News and views from the award-winning author of the novels The Skinny Years, America Libre, House Divided and Pancho Land

Saturday, March 14, 2009

A Gutenberg moment

The publishing industry appears to be at a Gutenberg moment, a time when a new technology is about to radically change the way the printed word is disseminated. The Internet has already made printed newspapers obsolete as a vehicle for disseminating news. Most dailies in the U.S. are on life support. Their hopes of recovery are not good. Yet print journalists are the primary source for most other news media including TV and the Internet. Who will cover events across the globe once newspapers are gone? How will these reporters be compensated? The answers remain unclear.

Book publishers face a similar upheaval. Digital reading devices like Amazon's Kindle will change the way books are bought and read. For those not familiar with Kindle, it is a tablet-sized device that allows you to download e-books from online sources.

For authors, digital reading devices could actually be a boon. Yes, the price of a book may drop considerably. But a lower cover price and the increased buying convenience could actually boost the total sales of books. Television killed general interest weekly magazines like Look, Life and Saturday Evening Post by stealing away ad dollars from mass marketers like P&G and General Foods. At the time, many predicted the demise of printed magazines. Yet, within a decade, more total magazine pages were being printed by special interest publications that targeted readers with interests in sailing, investing, gardening, etc.

However, there is a cloud that could severely darken the sunny landscape for authors in the digital reading era: piracy. Just how vulnerable writers are to e-book piracy is made clear by an article in Tech Crunch: Stealing Books For The Kindle is Trivially Easy As it currently stands, anyone with more than marginal tech savvy can copy and distribute e-books. (Some may argue that pirated songs have not destroyed the music industry. But how many authors can command $100 a seat for personal appearances?)
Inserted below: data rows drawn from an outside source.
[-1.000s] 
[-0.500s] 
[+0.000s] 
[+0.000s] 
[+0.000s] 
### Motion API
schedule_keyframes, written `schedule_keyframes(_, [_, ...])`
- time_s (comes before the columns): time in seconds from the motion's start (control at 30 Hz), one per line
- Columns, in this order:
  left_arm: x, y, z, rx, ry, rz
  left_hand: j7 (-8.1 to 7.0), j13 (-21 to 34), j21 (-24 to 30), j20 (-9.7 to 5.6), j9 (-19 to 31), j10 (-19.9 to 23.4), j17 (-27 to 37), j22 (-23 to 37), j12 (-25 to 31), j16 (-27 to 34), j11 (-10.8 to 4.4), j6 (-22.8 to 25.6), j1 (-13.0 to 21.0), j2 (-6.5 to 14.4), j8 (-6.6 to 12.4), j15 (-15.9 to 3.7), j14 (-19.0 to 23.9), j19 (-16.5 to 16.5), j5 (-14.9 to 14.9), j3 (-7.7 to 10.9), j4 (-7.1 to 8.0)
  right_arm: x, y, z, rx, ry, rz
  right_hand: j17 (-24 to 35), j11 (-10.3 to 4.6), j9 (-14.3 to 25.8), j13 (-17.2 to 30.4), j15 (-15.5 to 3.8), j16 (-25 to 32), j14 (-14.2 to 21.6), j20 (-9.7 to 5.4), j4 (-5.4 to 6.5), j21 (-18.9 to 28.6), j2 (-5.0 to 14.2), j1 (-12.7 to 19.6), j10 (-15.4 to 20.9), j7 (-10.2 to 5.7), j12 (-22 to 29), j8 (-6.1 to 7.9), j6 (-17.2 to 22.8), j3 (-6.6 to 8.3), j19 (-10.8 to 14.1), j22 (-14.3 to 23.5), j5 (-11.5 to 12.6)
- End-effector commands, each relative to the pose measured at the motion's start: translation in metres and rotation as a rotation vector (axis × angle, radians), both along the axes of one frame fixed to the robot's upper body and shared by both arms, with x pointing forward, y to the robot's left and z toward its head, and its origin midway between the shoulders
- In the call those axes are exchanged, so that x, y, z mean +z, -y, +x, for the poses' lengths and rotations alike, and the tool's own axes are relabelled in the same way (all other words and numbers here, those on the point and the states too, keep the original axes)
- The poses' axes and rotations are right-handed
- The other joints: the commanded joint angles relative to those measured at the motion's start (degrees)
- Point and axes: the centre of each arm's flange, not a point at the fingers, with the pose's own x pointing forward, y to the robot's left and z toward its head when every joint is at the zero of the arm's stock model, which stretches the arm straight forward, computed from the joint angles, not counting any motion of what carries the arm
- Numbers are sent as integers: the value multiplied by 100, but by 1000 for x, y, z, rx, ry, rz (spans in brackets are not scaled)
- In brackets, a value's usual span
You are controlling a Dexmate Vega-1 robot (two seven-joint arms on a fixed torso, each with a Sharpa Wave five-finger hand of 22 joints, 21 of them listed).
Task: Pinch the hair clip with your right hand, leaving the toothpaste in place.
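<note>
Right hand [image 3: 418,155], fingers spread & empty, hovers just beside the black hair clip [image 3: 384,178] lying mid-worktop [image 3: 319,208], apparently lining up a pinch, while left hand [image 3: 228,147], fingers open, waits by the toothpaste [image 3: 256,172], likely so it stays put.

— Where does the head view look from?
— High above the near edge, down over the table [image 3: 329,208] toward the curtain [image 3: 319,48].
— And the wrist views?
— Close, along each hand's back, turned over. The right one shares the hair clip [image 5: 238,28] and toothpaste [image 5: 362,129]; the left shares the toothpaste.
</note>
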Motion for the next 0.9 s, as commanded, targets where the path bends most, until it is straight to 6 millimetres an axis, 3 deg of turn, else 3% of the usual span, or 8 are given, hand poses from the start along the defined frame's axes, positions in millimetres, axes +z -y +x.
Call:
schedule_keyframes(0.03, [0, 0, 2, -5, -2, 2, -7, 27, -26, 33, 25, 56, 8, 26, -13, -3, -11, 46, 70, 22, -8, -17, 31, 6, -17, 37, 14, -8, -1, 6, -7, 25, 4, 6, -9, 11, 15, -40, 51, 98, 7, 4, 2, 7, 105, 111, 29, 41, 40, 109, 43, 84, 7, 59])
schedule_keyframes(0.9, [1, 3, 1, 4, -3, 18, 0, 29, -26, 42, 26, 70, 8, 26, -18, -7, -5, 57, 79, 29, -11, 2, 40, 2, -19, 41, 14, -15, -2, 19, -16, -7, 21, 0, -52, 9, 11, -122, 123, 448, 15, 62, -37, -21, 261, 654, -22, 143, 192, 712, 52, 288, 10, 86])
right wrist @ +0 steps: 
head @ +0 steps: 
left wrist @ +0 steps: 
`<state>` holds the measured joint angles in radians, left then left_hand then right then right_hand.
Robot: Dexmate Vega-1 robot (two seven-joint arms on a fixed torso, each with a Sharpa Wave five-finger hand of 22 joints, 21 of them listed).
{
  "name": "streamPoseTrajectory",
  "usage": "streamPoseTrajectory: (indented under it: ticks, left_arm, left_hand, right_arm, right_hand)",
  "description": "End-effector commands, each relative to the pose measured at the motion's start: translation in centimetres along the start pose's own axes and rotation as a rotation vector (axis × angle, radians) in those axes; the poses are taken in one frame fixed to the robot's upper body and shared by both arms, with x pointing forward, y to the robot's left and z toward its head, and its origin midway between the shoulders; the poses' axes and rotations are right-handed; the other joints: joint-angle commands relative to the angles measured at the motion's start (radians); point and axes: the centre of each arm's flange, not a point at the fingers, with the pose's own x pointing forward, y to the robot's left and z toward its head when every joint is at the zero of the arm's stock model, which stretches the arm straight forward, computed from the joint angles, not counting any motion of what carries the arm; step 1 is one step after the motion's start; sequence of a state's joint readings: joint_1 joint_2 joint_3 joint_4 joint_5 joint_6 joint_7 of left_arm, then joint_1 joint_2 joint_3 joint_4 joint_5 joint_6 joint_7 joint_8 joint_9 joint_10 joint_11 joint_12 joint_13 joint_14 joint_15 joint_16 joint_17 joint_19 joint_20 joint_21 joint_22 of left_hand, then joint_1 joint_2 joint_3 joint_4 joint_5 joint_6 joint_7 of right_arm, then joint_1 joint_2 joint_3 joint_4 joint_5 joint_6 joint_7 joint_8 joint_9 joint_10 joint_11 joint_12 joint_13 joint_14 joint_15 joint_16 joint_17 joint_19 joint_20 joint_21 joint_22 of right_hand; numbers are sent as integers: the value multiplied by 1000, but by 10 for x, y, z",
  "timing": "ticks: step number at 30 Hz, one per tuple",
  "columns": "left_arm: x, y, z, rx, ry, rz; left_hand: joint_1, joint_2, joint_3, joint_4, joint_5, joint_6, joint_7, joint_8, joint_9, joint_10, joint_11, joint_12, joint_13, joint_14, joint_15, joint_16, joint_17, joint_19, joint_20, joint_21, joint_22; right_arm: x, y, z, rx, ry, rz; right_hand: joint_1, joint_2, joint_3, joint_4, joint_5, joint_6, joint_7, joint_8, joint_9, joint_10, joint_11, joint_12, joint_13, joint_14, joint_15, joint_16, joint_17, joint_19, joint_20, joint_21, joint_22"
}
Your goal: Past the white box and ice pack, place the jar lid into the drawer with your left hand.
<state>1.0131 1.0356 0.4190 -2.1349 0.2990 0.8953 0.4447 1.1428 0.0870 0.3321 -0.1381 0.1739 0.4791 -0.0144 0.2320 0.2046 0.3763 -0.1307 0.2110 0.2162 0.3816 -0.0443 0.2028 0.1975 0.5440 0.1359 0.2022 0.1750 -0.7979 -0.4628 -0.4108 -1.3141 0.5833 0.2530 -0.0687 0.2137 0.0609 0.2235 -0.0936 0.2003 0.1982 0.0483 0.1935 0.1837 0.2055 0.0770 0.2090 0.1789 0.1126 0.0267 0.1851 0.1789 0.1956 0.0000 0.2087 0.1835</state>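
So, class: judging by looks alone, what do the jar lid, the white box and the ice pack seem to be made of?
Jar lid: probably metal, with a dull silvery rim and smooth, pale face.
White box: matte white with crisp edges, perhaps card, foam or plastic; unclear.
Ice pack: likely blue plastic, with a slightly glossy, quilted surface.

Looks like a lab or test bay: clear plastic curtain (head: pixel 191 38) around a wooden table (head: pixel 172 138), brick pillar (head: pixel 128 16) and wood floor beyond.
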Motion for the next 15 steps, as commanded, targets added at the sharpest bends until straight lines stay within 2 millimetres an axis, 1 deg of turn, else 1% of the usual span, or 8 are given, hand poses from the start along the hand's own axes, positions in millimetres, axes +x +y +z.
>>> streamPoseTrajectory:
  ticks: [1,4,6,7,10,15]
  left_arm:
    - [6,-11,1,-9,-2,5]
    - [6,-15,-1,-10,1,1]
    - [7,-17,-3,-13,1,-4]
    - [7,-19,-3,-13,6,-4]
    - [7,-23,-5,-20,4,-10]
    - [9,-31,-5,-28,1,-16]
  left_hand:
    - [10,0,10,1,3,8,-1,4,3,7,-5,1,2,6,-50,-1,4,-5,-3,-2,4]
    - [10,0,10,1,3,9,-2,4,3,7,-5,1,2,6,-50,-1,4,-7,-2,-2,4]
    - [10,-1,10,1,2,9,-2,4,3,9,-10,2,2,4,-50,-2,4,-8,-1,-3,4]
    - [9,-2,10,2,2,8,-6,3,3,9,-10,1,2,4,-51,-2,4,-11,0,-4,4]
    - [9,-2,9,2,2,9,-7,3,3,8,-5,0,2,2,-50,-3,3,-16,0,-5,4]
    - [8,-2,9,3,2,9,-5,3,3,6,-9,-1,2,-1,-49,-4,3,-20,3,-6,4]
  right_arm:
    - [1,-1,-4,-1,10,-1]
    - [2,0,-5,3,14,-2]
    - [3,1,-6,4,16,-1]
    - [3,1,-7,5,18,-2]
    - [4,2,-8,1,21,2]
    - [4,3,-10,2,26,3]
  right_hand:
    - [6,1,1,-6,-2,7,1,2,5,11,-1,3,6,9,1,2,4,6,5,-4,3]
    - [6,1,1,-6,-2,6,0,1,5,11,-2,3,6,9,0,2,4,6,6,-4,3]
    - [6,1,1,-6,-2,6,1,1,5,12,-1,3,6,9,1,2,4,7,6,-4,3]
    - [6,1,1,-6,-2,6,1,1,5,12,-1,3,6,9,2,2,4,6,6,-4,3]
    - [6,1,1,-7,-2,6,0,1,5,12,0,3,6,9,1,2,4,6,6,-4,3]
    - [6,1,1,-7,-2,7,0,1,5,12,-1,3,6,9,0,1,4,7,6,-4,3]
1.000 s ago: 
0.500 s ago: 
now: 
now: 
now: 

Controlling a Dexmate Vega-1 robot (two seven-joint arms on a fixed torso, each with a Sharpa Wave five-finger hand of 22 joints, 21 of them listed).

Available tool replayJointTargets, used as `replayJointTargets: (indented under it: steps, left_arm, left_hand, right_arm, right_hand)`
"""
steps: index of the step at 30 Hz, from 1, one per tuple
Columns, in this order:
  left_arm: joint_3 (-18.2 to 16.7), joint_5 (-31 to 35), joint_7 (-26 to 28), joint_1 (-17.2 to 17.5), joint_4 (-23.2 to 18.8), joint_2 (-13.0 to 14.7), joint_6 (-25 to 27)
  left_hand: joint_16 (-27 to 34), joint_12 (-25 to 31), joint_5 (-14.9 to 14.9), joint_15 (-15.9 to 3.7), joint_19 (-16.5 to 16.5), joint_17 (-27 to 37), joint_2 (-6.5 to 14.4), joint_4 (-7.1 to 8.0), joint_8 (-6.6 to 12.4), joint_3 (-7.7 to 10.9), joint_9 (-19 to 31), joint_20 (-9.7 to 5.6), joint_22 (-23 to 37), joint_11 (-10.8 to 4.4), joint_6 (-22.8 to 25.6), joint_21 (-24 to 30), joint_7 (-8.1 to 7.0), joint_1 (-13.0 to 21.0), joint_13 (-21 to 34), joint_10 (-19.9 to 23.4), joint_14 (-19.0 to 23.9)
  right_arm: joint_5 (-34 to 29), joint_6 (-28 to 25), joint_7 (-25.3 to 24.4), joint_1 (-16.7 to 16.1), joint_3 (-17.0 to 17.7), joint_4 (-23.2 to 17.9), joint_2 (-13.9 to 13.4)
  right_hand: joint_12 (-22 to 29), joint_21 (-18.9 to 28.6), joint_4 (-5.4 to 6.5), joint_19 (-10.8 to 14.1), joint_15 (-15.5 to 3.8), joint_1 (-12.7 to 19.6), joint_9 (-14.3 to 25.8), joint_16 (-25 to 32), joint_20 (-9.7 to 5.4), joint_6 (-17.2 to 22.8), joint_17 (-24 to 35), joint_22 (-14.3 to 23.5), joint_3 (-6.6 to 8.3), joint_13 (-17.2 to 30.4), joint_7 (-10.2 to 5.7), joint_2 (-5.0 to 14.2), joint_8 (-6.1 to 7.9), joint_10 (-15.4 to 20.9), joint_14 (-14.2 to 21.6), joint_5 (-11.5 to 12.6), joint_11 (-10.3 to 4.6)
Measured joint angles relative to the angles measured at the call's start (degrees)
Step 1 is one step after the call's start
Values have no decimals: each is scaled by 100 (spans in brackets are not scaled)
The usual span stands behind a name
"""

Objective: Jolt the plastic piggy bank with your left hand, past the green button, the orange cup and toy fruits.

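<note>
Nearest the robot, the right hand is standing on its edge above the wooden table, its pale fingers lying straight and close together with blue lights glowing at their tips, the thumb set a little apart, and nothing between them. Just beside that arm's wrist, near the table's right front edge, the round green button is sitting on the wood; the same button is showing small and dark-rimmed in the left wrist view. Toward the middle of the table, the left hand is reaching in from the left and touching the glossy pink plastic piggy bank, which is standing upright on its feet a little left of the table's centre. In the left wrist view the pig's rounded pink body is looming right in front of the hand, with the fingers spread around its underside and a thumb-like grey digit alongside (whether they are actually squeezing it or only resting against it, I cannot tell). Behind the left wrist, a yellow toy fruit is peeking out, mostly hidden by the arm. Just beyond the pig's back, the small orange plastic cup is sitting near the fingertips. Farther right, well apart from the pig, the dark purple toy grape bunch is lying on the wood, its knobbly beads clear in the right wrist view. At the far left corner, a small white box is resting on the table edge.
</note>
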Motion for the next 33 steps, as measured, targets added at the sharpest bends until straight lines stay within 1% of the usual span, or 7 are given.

Authors and publishers have three alternatives. First, we can ignore digital reading devices and hope they go away. Second, we can refuse to make our books available in a digital format. Or third, we can embrace digital reading devices but insist they be made more secure. None of these is a sure bet. But I'm going with number three.
Even so, a larger issue lurks in the digital reading era.

The entire publishing industry is in for a radical change when someone can press a button, buy a book and start reading it in seconds. The current infrastructure of the book biz is centered on printing books and putting them on shelves. What will the role of a publisher be in this new paradigm? What will happen to booksellers? As in the case of newspapers, no one really has the answers yet. But I can offer an anecdote that may provide some perspective.

At the beginning of the 20th century, the affluent drove cars and the masses rode horses. By the end of the twentieth century, only the wealthy could afford horses while the rest drove cars. As the 21st century began, the affluent shopped online line while the masses bought in stores. By the end of this century, only the rich will afford the luxury of buying from a human.

In short, the current system of printed books will survive. But if the past is a reliable indicator, it's only a matter of time before most book reading goes digital. The economics are too compelling to resist.

I have faith that good writing will thrive in any technology. But we are experiencing a revolution in the way the printed word is spread. As someone who lived through the Cuba's revolution can attest, revolutions are seldom bloodless.